O São Paulo do empate por 1 a 1 com o Corinthians, neste domingo, refletiu a síntese do São Paulo de 2017: um time que não empolga. E tampouco assusta. Na quinta partida consecutiva sem vencer (e a 13ª seguida em que foi vazado), o Tricolor foi uma equipe de mais qualidades do que defeitos – mas que teve falhas graves a ponto de eclipsarem os acertos. O rendimento, superior ao Corinthians na maior parte do jogo no Morumbi, indica que os resultados tendem a melhorar – especialmente quando não houver tantos desfalques (Cueva, Buffarini, Pratto e Bruno não jogaram). . Mas é preciso evoluir.Jogando em casa, os comandados de Rogério Ceni se propuseram a controlar a partida. E conseguiram. O São Paulo teve mais a bola, trocou mais passes, finalizou mais. Não venceu porque errou onde costuma errar: na defesa.

O treinador armou a equipe com cinco jogadores no meio: dois com atribuição mais defensiva (Jucilei e Cícero), três mais livres para criar (Thiago Mendes, Wellington Nem e Luiz Araújo). Interessante observar o posicionamento inicial de Thiago Mendes: aberto pela direita, com Nem centralizado. Depois, porém, eles trocaram posições, e o time melhorou – o ex-jogador do Fluminense estava apagado até então.

Com Thiago Mendes avançado, Ceni tentou deixar a equipe forte ofensivamente sem perder capacidade de recomposição. O volante foi bastante ativo na partida. Aos 28 do primeiro tempo, por exemplo, voltou quase até a área defensiva para ajudar na marcação e desarmar o adversário. Por característica, teve mais importância tática que Wellington Nem e Luiz Araújo. Equilibrado em campo, o São Paulo passou o primeiro tempo com mais de 60% de posse. Mas jamais conseguiu pressionar. Justifica-se: do outro lado, havia uma equipe de defesa bem postada – com mais propensão a se fechar e partir em contra-ataques. Gilberto teve atuação apagada justamente porque o bloqueio defensivo do Corinthians funcionou bem. Luiz Araújo acabou sendo a peça mais acionada do São Paulo no primeiro tempo. Arriscou bastante, mas teve pouca vitória pessoal. O Corinthians, em contrapartida, mal atacou – comprovando o controle são-paulino em campo.Para vencer, porém, o Tricolor precisaria ser mais agressivo. E começou o segundo tempo assim. Wellington Nem, pelo meio, encontrou Luiz Araújo pronto para fazer o gol – mas a conclusão foi defendida por Cássio.
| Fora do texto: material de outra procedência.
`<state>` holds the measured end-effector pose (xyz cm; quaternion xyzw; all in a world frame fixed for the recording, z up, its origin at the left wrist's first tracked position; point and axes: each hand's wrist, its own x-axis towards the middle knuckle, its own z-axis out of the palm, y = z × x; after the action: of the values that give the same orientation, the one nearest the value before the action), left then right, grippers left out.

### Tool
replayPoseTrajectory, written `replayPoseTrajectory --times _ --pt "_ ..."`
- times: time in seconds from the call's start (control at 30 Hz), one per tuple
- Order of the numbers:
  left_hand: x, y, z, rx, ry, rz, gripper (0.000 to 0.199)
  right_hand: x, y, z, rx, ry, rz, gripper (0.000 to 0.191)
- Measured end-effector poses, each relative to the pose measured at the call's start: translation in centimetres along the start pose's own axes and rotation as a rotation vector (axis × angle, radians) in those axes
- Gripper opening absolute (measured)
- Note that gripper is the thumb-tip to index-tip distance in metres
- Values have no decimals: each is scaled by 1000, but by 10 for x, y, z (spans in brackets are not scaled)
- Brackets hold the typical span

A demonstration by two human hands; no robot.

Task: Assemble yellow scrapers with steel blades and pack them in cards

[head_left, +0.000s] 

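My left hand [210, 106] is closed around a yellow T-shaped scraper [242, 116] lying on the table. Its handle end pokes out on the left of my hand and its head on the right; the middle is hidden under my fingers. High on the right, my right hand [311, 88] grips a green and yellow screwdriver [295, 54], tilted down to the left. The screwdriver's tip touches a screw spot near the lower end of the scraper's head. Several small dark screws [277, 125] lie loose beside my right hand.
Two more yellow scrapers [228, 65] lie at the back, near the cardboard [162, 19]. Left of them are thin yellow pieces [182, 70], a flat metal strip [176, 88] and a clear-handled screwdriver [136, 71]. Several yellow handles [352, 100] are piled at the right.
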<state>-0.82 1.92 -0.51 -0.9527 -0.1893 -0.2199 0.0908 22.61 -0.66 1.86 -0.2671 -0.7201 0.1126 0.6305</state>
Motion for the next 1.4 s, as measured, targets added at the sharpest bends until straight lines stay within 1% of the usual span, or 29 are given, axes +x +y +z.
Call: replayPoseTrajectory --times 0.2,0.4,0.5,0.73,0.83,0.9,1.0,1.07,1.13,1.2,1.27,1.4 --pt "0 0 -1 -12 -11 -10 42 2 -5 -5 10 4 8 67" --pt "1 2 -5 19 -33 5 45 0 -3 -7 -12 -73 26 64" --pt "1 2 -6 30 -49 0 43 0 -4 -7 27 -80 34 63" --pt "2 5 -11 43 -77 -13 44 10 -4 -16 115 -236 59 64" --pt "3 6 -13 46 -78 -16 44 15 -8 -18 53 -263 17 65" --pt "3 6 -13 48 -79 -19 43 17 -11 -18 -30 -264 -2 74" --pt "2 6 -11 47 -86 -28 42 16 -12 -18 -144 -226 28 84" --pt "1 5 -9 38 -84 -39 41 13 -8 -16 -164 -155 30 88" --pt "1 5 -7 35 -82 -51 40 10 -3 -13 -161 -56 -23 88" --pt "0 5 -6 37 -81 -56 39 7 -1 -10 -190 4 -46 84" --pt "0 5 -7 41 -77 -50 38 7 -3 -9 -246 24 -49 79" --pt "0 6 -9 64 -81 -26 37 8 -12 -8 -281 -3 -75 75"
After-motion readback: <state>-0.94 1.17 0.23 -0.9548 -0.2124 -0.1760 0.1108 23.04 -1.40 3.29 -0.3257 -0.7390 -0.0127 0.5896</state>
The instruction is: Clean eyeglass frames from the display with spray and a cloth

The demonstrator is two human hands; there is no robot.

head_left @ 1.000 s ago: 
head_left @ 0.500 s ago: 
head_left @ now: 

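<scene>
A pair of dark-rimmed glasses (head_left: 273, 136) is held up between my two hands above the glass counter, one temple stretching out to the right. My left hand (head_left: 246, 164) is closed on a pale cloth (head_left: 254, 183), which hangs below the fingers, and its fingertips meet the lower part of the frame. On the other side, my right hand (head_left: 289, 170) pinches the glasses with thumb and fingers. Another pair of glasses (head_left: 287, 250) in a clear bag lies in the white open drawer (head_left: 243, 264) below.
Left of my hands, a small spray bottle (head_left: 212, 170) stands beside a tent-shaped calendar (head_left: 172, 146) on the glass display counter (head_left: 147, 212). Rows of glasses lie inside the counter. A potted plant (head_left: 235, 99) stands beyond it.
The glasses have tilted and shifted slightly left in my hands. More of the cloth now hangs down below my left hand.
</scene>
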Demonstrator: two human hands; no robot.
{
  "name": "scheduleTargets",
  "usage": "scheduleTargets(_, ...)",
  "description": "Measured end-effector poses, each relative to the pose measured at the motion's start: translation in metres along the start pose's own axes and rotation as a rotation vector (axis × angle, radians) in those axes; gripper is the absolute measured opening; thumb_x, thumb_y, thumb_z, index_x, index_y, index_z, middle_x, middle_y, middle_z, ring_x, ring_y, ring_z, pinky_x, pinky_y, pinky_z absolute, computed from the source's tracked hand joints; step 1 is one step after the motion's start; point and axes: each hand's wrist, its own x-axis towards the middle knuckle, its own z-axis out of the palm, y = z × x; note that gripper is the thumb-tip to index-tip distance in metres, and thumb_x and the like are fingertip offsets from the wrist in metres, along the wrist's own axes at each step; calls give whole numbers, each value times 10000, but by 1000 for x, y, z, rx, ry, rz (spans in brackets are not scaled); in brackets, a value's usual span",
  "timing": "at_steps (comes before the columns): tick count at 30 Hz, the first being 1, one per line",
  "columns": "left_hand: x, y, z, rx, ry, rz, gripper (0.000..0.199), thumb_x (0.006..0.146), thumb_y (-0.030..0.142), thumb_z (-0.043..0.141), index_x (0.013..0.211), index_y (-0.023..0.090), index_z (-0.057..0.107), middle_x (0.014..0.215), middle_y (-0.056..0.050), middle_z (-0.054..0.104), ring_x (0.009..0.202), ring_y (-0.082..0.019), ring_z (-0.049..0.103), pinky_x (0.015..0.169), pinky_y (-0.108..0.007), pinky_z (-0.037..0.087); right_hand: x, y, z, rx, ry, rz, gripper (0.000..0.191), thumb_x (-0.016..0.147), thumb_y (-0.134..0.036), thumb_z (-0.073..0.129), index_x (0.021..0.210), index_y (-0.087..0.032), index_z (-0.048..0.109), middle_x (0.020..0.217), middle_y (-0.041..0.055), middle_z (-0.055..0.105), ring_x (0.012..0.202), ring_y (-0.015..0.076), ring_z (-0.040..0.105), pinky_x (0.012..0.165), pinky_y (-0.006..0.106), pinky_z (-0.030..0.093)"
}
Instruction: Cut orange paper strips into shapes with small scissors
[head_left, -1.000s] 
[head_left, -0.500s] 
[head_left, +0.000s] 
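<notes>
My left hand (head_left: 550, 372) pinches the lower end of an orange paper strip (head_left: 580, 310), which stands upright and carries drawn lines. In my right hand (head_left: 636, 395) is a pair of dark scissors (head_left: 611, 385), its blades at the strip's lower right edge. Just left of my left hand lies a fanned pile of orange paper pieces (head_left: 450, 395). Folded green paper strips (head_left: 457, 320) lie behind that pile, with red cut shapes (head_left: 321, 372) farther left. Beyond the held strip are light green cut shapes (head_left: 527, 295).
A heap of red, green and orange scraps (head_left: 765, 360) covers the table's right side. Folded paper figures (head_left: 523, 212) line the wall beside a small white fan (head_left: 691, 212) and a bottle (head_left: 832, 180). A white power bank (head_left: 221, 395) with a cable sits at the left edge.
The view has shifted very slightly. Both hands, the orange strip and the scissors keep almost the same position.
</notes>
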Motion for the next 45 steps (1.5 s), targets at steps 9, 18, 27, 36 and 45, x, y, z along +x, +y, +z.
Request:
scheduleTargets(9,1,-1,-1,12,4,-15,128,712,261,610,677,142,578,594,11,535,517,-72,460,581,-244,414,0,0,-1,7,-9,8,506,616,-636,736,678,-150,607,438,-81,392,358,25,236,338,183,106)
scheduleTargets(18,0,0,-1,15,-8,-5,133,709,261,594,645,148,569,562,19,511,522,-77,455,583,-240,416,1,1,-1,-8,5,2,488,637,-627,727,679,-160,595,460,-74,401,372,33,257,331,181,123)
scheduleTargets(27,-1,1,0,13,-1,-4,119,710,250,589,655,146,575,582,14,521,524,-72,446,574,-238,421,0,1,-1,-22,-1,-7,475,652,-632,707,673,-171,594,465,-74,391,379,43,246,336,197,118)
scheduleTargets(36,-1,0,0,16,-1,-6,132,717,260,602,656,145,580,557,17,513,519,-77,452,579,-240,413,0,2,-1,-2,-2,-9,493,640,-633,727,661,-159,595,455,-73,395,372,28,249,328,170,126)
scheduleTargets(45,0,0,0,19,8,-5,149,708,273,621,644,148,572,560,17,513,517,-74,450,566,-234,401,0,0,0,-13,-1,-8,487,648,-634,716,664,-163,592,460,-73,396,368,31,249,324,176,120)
Era o ensaio para o gol um minuto depois: Maicon, de cabeça, aproveitando cobrança de escanteio (veja no vídeo abaixo).

Com a vantagem, a grande missão do São Paulo era não deixar a peteca cair: manter-se superior para manter o Corinthians longe de seu gol. O adversário, claro, pensou diferente. E tratou de ficar mais perto da área de defesa tricolor.E é aí que está o problema: para o São Paulo, ter alguém perto de sua defesa vem sendo um perigo. Jô, sozinho dentro da área, entre Rodrigo Caio e Júnior Tavares, cabeceou sem problemas para empatar. O detalhe é que havia mais gente marcando o cruzamento (cinco jogadores cercando a jogada) do que marcando o alvo do cruzamento (dois, e longe dele). Falha grave de posicionamento, como deixou claro Rogério Ceni depois do jogo:– Erramos uma coisa básica, que foi deixar o Jô sozinho na área. Um erro básico, simples – disse o treinador.

Depois do empate, o São Paulo quase se complicou. Criou chances e depois permitiu que o Corinthians também ameaçasse. Wellington Nem exagerou na empolgação e poderia ter sido expulso bem antes dos 48 do segundo tempo – quando o árbitro entendeu que ele deixou o braço no rosto de Camacho. 

O resultado serviu para classificar o São Paulo. Na próxima fase, a realidade já será de mata-mata, e os erros reincidentes não poderão mais acontecer – sob pena de eliminação.